My Tuesday's Tribute is dedicated to none other than Miley Cyrus, the pre-teen idol.
When your show Hannah Montana first came to my attention through my darling child, I thought "Hey this show looks ok." It did…it really did. No foul language, nudity, or bad innuendos. Even though it dealt with boy issues, it was harmless, for the most part. Plus, the kid friendly music had the aforementioned child quite entertained,even if your singing ability is very very limited.
Very. Just had to add one more to make my point.
I even took my precious baby to your 3D concert movie. There we were,glasses on and bouncing to the music when you…oh, I can barely say it…gyrated like a mini hoochie mama. My hand twitched to cover my angel's eyes, even thought it was too late. Miley, Miley…your audience is a handful of babies. Why are you gyrating? What are you gyrating? Who are you gyrating for? These are unanswerable questions that keep me up at night.
It all went downhill from there You wanted to branch out from your pre-pubescent fan base and reach a more mature audience. Apparently,by mature, you meant older teens with whorish tendencies. Your lyrics…no good. Your look….no good.

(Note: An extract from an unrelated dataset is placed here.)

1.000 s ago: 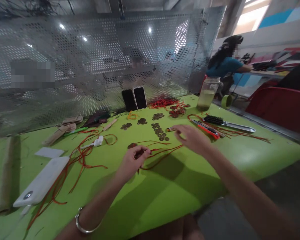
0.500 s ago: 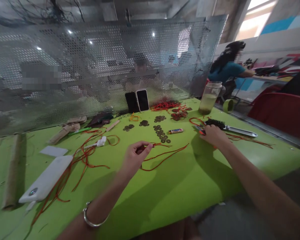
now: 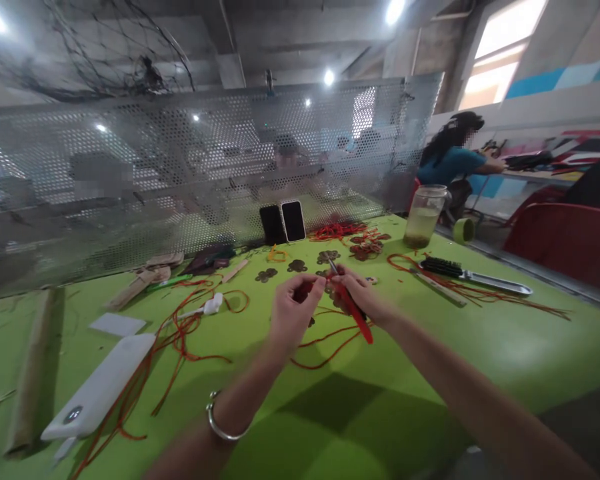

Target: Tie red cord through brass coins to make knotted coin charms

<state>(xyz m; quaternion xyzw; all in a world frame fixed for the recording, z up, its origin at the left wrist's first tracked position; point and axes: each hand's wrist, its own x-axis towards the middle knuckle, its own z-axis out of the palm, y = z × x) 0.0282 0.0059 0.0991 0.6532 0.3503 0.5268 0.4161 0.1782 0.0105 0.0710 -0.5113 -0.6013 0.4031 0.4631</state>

Then, the big kaboom. The mama-jama of no-nos. The type of thing that makes every parent cringe. Naughty pictures. What are you thinking? First, naughty pictures at your age are horrific. The fact that you're taking naughty pictures with Hello Kitty sheets is even more horrific. Sorry Miley, I just can't support you anymore. You just can't be a role model for my baby anymore.
Just a tip, my dearest Miley. If you want people to take you and your career seriously, put your clothes back on, clean up your lyrics, and stop humping your microphone on stage. Until then, its all Jo-Bros,all the time in my house.